Paulino diz que “o BE teve em 2015 os melhores resultados de sempre em eleições Regionais e Nacionais, porém, não está a saber aproveitar esse feito para crescer e afirmar o seu projecto político”. Assiste a uma “acomodação à sombra do resultado, visto como acidental e não como um novo patamar de ambição que o BE deve assumir e procurar consolidar”.

Pelo caminho desfere críticas à actual liderança: “Os resultados nas últimas Autárquicas, fora do Funchal, foram decepcionantes e reflectem as deficiências na organização interna”, sobretudo de uma “não implantação nas localidades e a incapacidade de atracção de novos quadros” e também à “falta de estratégia e de preparação atempada da campanha, juntou-se a falta de meios e eventualmente de vontades”, mais parecendo “um acto para cumprir calendário”, acrescenta.

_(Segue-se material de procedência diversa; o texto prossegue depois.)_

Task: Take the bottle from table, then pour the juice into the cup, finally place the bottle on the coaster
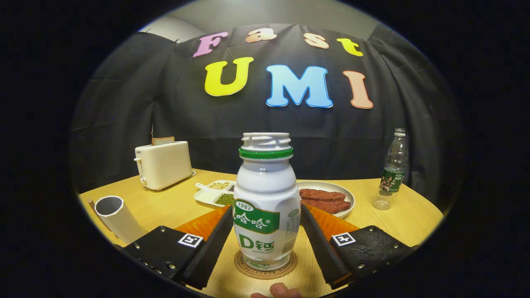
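The bottle (265,203) stands upright on the coaster (265,266), hiding most of it. The jaws of the gripper (265,215) sit wide to either side, apart from the bottle. The cup (119,218) lies tilted on the counter (174,207), its base cut off behind the left finger.

The camera rides low over the table (397,223), looking forward along both fingers (207,248), close to the bottle (265,207) standing between them.

glossy plastic bottle (265,207), wooden table (405,219), matt white toaster (163,164).
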Motion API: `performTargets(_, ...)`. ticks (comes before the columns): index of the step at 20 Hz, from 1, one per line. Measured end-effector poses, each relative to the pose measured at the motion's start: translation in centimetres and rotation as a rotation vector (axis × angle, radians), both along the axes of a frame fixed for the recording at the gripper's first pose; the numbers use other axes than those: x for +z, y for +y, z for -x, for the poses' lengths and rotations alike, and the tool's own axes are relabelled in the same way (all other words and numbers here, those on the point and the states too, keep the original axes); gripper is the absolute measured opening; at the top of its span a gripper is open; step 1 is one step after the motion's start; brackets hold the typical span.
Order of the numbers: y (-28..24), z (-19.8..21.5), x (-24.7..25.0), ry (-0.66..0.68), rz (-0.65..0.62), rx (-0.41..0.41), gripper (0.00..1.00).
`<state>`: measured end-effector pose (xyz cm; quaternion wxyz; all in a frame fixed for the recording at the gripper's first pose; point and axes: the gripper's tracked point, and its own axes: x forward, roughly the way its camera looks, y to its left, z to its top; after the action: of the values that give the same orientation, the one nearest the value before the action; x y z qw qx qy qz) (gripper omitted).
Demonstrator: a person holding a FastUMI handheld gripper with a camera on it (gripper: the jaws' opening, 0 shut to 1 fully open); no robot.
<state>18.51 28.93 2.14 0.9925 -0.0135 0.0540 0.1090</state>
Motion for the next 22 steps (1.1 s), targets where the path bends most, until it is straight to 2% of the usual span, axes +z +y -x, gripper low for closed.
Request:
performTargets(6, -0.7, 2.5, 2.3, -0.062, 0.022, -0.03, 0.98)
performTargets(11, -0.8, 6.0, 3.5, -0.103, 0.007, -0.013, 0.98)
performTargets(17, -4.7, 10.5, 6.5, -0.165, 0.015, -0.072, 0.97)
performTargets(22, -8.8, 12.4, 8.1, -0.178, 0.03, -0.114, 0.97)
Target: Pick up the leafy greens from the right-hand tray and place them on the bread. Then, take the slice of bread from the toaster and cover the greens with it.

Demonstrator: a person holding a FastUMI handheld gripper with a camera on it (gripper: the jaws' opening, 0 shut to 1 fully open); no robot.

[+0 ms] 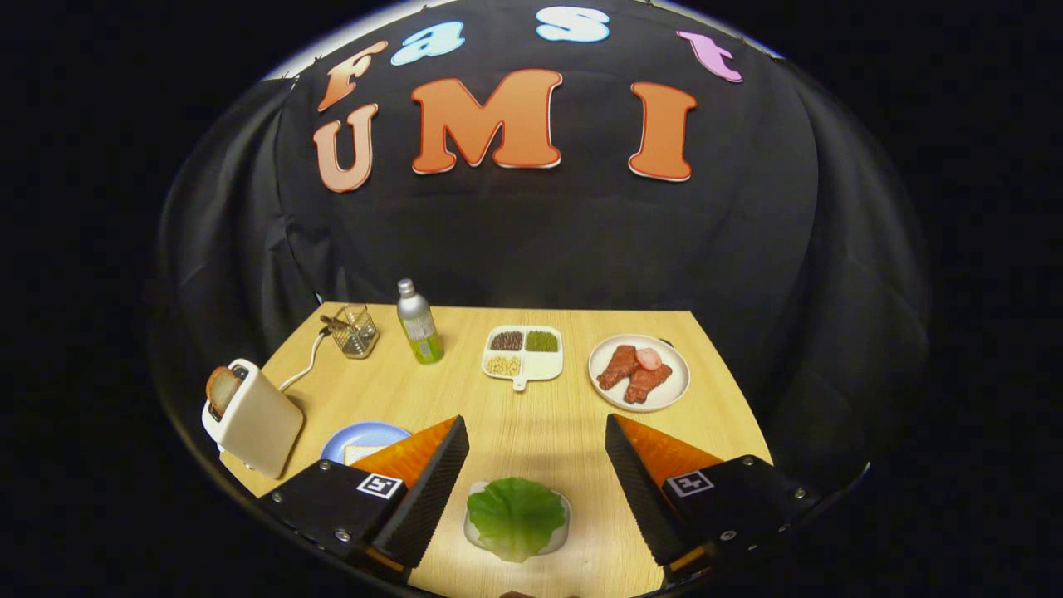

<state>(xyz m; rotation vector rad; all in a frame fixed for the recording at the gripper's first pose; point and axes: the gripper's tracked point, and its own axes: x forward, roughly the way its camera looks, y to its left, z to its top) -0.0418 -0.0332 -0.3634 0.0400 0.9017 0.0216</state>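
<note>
A green leafy piece lies on a small white tray on the wooden table, right between my two fingers and below them. My gripper is open, with nothing touching the fingers. A blue plate with a pale slice of bread on it sits just left of my left finger, partly hidden by it. At the table's left edge stands a white toaster with a browned slice of bread sticking out of its slot.
Beyond the fingers stand a white plate with red meat pieces, a divided white dish of beans and grains, a green-labelled metal bottle and a small wire basket. The toaster's cord runs back towards the basket.
</note>
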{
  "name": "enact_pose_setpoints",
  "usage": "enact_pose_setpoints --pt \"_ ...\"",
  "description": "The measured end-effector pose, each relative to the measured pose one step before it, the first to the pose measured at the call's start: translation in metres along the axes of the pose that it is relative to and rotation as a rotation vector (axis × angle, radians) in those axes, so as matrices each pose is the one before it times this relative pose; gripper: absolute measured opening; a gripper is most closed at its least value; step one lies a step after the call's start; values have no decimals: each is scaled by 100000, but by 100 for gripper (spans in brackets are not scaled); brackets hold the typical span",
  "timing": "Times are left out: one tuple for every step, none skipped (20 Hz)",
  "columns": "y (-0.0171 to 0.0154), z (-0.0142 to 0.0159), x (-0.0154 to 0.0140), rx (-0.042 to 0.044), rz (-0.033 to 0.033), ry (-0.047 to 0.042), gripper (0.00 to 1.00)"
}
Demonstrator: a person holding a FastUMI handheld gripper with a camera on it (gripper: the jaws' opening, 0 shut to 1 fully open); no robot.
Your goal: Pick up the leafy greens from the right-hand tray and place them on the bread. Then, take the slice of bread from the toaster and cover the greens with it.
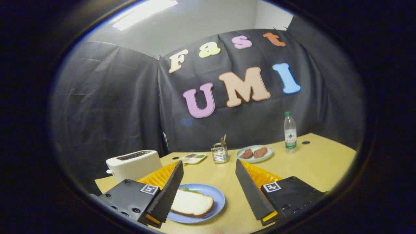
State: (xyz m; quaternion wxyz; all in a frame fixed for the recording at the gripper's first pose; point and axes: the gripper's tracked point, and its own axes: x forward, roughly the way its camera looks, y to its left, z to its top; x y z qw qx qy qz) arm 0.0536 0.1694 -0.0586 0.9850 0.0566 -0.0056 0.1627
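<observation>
plates (218,202) 2 | toaster (134,164) 1 | bottle (290,132) 1 | bread slice (191,203) 1 | meat pieces (247,153) 2

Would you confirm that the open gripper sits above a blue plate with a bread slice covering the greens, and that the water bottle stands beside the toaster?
Not quite: in the gripper view the water bottle stands beside the pale green plate, far from the toaster. The rest holds: open gripper, blue plate, bread slice over greens.

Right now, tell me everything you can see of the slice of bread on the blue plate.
The slice of bread lies flat on the blue plate, pale crumb up with a browner crust around its edge. A bit of leafy greens peeks out at its far edge. The left finger of the open tongs hides its left end; whether they touch cannot be told. The white toaster stands behind to the left.
</observation>
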Motion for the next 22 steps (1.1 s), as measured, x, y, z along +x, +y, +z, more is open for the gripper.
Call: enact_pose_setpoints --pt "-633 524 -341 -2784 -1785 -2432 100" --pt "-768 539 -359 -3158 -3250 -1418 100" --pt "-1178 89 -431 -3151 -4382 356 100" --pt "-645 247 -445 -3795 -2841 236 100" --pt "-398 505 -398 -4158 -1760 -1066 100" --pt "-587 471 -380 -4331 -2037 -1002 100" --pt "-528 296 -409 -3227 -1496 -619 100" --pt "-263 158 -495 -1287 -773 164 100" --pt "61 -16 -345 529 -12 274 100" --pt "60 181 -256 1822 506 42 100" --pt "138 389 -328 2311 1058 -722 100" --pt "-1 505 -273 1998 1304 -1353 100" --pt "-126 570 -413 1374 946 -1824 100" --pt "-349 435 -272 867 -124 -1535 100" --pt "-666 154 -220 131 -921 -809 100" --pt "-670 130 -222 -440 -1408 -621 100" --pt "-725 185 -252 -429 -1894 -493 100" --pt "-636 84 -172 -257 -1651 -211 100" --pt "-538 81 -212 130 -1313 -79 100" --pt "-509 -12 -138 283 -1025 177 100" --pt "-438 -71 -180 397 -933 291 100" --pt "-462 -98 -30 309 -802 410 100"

Considera que, no Funchal, o BE “aumentou o número autarcas eleitos, mas o mérito deve ser imputado a Paulo Cafôfo”, analisa, ademais frisa que a participação na coligação Confiança “foi necessária e fundamental para que o PSD não recuperasse a Câmara”, todavia, “o respeito pelos compromissos e a lealdade para com os parceiros não podem cercear a autonomia nem condicionar a acção do partido”.

Paulino quer um “partido mais dinâmico, mais transparente, com processos internos de discussão e decisão colectivos e participados”, podendo ser “aberto a todos os contributos válidos recolhidos da sociedade, com vários protagonistas para além dos deputados eleitos”.

Ao DIÁRIO, o economista é taxativo: “O Bloco não pode abdicar das suas causas em nome de conveniências circunstanciais, sob risco de perder a sua identidade e utilidade”. Acredita na “força” e na “credibilidade” que vão determinar as opções que terá ao dispor nos desafios futuros. “Não é agora o momento para excluir qualquer opção”, adianta, concluindo que seria “desastroso ficar limitado a uma única opção, refém de terceiros e sem capacidade de enfrentar os combates pelos próprios meios”.